#### What this task involves:
Check each line of the data below for the word "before", then extract the ones that have it.

#### Material provided:
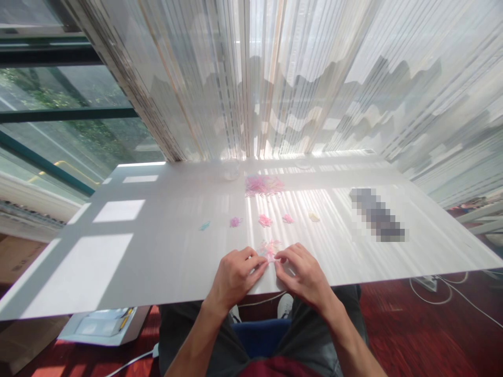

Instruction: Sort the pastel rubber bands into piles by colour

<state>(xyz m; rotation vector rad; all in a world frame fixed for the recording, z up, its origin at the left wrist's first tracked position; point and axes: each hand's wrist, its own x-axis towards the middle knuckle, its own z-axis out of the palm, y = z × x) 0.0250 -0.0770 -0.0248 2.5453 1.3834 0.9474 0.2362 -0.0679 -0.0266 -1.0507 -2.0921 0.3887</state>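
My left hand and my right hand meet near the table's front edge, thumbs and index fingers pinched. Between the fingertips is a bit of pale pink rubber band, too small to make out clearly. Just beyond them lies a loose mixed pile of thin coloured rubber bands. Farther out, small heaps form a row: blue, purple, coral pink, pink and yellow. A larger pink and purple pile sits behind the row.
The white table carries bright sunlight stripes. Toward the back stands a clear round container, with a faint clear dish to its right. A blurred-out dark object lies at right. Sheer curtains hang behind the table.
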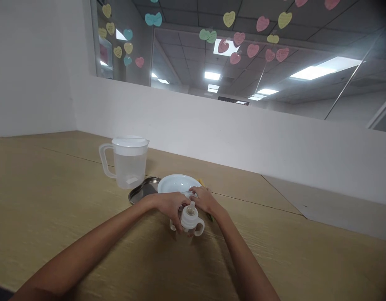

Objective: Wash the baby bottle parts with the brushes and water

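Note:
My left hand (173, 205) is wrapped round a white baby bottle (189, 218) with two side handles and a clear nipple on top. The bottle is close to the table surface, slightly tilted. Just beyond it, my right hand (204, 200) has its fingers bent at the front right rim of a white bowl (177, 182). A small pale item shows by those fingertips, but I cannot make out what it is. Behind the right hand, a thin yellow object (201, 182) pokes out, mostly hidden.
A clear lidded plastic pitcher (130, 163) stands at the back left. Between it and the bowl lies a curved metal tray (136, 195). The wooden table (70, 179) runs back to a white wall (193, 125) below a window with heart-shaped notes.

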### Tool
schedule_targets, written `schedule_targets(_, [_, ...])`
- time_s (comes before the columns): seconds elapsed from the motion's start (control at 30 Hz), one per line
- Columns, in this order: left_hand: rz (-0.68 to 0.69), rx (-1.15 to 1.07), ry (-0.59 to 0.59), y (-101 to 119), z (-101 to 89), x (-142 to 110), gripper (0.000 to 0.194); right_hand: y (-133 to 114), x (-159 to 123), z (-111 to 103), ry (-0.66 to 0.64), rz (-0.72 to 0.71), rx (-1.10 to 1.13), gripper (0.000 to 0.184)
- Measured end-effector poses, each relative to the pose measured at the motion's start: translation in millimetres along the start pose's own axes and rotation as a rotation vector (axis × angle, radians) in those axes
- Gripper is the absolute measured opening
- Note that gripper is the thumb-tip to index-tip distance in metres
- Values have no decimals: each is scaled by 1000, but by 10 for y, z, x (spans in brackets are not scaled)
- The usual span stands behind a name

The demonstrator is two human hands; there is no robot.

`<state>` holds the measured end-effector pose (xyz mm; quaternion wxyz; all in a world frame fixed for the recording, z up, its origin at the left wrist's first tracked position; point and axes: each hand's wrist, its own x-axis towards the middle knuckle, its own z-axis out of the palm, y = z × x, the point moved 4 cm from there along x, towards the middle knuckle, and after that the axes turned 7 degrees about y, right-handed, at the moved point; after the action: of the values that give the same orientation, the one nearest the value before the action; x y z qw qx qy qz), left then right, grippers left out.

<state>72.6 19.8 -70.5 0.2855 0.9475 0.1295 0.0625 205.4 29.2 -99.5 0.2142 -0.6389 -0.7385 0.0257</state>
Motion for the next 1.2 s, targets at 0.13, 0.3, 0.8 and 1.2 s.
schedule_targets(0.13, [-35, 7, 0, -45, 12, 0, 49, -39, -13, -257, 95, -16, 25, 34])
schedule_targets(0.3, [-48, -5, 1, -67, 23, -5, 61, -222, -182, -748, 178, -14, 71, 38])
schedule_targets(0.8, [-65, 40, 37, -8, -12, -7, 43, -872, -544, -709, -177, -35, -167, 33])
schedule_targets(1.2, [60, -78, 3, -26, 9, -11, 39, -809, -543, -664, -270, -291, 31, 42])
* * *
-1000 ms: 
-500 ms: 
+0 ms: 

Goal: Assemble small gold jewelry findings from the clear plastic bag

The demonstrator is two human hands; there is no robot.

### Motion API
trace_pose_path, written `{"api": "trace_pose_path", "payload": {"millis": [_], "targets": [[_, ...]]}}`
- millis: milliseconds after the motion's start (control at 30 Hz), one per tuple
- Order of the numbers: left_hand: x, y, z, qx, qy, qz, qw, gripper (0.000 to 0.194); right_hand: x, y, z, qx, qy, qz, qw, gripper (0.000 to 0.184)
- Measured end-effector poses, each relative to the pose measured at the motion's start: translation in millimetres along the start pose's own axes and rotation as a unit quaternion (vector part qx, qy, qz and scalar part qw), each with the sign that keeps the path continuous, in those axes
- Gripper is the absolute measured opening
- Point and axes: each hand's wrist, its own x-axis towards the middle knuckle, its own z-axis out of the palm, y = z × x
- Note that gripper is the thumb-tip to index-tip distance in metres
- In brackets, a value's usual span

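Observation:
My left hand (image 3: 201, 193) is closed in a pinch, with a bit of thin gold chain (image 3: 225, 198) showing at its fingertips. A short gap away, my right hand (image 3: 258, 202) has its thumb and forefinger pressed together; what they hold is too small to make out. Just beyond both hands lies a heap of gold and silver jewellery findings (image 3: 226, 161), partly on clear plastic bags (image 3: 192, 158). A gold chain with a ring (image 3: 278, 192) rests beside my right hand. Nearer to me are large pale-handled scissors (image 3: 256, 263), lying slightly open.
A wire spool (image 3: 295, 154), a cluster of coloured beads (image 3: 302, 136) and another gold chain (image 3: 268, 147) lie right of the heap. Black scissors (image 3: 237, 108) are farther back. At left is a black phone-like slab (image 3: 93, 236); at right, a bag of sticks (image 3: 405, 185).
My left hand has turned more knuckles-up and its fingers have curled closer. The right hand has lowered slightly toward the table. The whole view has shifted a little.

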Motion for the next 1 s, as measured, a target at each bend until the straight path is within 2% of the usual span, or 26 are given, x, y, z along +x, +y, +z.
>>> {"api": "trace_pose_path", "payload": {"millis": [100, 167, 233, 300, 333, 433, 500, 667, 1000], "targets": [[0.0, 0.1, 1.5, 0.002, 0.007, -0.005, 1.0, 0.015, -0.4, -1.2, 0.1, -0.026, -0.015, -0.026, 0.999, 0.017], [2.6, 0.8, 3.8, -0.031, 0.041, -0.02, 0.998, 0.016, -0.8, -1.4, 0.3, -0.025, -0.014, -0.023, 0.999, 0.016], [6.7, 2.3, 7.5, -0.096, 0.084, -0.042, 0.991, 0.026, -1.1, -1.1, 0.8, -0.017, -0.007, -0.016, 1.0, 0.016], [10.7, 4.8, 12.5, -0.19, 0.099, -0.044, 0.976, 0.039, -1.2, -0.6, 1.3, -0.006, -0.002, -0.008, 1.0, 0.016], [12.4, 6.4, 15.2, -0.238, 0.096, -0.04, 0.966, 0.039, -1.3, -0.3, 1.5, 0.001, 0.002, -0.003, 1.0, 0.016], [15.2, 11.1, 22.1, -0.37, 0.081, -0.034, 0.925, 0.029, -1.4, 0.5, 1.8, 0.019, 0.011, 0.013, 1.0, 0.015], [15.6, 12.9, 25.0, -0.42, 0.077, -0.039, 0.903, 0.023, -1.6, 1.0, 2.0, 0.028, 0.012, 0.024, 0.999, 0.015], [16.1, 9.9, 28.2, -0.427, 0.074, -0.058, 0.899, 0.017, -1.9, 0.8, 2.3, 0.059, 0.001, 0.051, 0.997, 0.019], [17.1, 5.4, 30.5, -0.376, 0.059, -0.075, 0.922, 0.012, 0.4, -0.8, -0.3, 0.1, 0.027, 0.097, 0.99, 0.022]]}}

#### Response to the task:
- time_s (comes before the columns): seconds elapsed from the motion's start (control at 30 Hz), one per line
`<state>` holds the measured end-effector pose (xyz mm; quaternion wxyz; all in a world frame fixed for the recording, z up, its origin at the left wrist's first tracked position; point and axes: each hand's wrist, its own x-axis towards the middle knuckle, its own z-axis out of the palm, y = z × x, the point moved 4 cm from there along x, towards the middle knuckle, and after that the axes turned 7 degrees about y, right-handed, at the moved point; after the action: of the values that give the same orientation, the one nearest the value before the action; x y z qw qx qy qz), left then right, grippers left out.

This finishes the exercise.